The following describes how to build Docker containers for PyTorch/TF that target Cray EX HPC systems with NVIDIA or AMD GPUs and the SlingShot (SS) interconnect and enable optimal use of the SS network for NCCL/RCCL/MPI. The NCCL/RCCL support leverage the AWS OFI NCCL plugin. It is intended that the Docker containers built using this repository are converted to a Singularity/Apptainer container and executed via a work load manager (WLM) such as Slurm on the HPC system.
The images created by this repository use either the NGC or AMD InfinityHub images as their base and then add the required bits for enabling SS support. The SS support means installing a new version of OMPI/MPICH that can use libfabric, Horovod targeting the given OMPI/MPICH, and the AWS OFI NCCL plugin to enable NCCL/RCCL over libfabric.
Optionally, the build command can be given a pointer to a local directory that contains copies of the Cray lib{fabric*|cxi*} required to optimally use the Cray SS network.

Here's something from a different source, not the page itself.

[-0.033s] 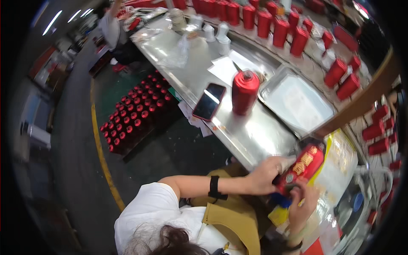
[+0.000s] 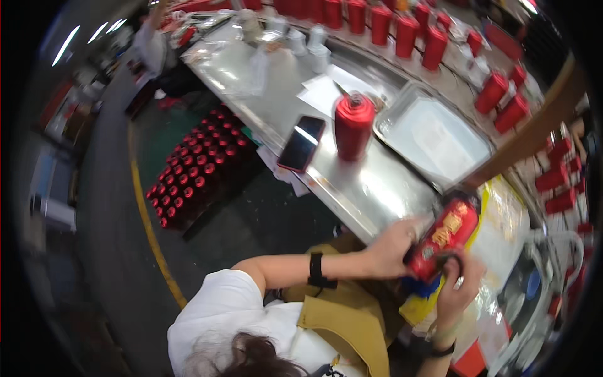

These libraries can be built into the docker image to make it easier for users to run their applications that leverage the SS network. Note that this is optional. If the user does not specify this directory for the build step then the proper directories containing the Cray lib{fabric*|cxi*} can be provided at container runtime. In this case, the libraries will be bind-mounted into the container at runtime at a known location and the entrypoint script included in the container will update the LD_LIBRARY_PATH to utilize these libraries and enable optimal SS performance. Examples of how to specify the Cray lib{fabric*|cxi*} at runtime are provided below.
- Docker or podman
- Used to build the docker images
- Singularity/Apptainer
- Used to convert the docker image to a Singularity/Apptainer sif and run the application
If Singularity/Apptainer are not available on the system, it can be installed by a normal user using the following:
$> curl -s https://raw.githubusercontent.com/apptainer/apptainer/main/tools/install-unprivileged.sh | bash -s - install-dir
After apptainer is installed it can be executed by adding
install-dir/bin to the PATH. For more information see the
following apptainer documentation where it discusses doing an
unprivileged install:
https://apptainer.org/docs/admin/main/installation.html
The build process expects to find docker in the default PATH. If
docker is not installed on the system, it is also sufficient to have
podman installed and simply make a symbolic link to podman that is
named docker. For example:
$> ln -s `which podman` $HOME/bin/docker
After cloning this repository and ensuring docker exists in the
default PATH, an image can be built by running make on for the
desired target. For example, to build the latest PyTorch image using
the NGC base image, a command similar to the following could be used:
$> make build-pytorch-ngc >& build-pytorch-ngc.txt
If successful you should see the resulting docker image:
$> docker images | grep pytorch-ngc
localhost/cray/pytorch-ngc-hpc-dev-ss 053a634 47a5b67250f3 28 minutes ago 18.4 GB
localhost/cray/pytorch-ngc-hpc-dev 053a634 cef59f3db8a5 34 minutes ago 18.3 GB
localhost/cray/pytorch-ngc-dev 053a634 3d66151473fc About an hour ago 18.2 GB
By default, the build will include MPI and OFI for targeting the Cray
HPC system. This can be disabled by specifying WITH_MPI=0 and
WITH_OFI=0 to make.
By default, the build will clone the required libraries for enabling
support for the Slingshot network, including the Cray libcxi and
libfabric libraries. The GitHub repositories are cloned and built inside
the container to ensure proper version matching with required libraries.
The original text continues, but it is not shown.